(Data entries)
________________________________________

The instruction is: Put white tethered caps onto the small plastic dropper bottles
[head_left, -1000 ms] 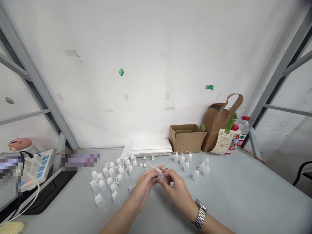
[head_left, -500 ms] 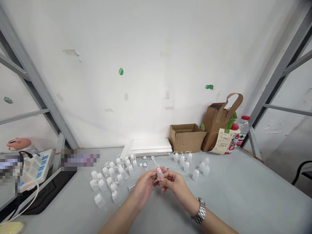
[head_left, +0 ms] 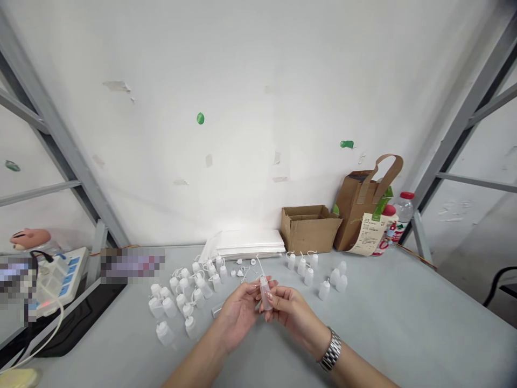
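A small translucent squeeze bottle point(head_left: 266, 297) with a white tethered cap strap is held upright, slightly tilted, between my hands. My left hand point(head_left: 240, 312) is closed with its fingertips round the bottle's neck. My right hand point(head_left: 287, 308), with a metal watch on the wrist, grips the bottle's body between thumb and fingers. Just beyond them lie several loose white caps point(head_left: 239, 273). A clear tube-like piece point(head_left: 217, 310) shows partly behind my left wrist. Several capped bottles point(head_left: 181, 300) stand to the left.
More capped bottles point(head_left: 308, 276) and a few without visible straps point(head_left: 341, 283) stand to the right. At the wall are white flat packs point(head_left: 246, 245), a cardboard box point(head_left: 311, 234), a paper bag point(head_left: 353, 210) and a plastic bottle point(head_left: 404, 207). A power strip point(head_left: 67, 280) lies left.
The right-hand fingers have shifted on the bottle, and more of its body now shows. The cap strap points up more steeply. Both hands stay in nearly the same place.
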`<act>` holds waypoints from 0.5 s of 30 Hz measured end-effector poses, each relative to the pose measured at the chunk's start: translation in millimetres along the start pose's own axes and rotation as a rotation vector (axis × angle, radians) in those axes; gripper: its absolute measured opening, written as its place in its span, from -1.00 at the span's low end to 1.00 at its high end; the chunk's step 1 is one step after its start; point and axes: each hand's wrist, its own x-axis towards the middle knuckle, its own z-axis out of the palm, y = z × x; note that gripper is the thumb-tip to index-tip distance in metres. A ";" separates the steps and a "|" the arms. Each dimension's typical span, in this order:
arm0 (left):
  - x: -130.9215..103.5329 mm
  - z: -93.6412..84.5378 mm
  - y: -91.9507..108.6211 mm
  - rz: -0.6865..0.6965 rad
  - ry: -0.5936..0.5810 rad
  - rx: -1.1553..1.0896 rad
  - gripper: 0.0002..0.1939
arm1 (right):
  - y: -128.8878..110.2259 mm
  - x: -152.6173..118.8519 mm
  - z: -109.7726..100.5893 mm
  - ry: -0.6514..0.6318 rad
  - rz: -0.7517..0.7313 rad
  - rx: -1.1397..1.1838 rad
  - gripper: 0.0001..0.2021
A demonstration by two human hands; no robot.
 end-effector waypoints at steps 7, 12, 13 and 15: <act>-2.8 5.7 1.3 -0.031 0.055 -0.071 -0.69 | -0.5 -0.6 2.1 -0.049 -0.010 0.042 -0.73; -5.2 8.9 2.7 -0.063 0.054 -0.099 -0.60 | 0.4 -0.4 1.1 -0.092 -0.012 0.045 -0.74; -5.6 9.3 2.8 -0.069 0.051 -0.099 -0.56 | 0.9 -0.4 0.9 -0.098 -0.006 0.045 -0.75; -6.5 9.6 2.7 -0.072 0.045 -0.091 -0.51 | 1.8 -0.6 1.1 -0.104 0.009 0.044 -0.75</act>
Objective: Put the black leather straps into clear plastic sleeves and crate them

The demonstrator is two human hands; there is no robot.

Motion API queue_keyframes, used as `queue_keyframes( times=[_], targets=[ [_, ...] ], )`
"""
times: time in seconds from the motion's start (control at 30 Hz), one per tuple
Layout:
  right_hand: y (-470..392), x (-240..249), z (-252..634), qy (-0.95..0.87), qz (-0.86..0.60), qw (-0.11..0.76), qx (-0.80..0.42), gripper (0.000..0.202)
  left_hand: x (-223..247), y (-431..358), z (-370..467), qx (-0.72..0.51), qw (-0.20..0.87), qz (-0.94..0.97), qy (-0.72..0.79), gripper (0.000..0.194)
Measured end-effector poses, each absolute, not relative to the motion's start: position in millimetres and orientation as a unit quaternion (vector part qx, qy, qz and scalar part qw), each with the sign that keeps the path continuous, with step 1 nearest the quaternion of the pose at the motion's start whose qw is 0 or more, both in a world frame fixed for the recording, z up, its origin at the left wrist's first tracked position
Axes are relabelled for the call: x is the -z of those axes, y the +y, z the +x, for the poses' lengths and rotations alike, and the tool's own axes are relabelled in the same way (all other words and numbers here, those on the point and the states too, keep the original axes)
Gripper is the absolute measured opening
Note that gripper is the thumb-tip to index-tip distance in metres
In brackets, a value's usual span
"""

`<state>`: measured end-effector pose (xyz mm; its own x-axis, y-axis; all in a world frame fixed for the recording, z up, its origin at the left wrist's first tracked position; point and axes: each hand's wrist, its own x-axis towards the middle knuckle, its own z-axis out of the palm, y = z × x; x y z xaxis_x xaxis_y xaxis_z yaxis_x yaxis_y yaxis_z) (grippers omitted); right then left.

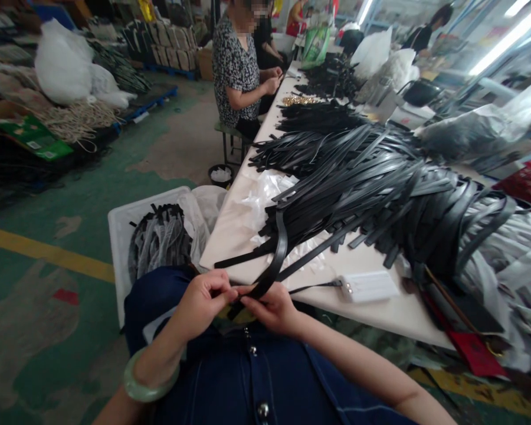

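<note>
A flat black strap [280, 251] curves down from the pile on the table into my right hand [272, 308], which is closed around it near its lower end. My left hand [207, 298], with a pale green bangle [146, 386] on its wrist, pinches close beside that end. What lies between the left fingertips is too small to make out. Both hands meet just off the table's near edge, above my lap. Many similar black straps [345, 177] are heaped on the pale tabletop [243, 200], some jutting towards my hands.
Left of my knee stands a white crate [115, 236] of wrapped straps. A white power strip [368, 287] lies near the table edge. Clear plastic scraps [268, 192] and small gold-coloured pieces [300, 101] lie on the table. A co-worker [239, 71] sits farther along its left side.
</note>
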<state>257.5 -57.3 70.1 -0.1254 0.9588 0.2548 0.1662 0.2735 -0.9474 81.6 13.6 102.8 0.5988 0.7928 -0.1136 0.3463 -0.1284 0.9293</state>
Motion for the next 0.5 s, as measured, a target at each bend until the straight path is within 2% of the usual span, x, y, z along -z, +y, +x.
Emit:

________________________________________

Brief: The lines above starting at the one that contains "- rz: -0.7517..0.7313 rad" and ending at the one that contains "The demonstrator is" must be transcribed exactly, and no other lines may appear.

Your response:
  - rz: -0.7517..0.7313 rad
  - rx: -1.1397..1.1838 rad
  - gripper: 0.0001..0.2021
A demonstration by two human hands; no robot.
 end-effector waypoints at steps 7, 12, 13 and 15: <act>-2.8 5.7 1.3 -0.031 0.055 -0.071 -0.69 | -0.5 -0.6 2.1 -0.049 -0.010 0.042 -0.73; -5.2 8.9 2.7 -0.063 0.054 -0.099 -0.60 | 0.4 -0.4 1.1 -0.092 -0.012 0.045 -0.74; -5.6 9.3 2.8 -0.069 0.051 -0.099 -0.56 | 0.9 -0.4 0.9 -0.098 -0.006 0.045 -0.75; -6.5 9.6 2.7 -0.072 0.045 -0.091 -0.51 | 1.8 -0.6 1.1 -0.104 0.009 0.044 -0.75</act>
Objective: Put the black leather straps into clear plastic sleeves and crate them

The demonstrator is two human hands; there is no robot.

No additional output is expected for this exercise.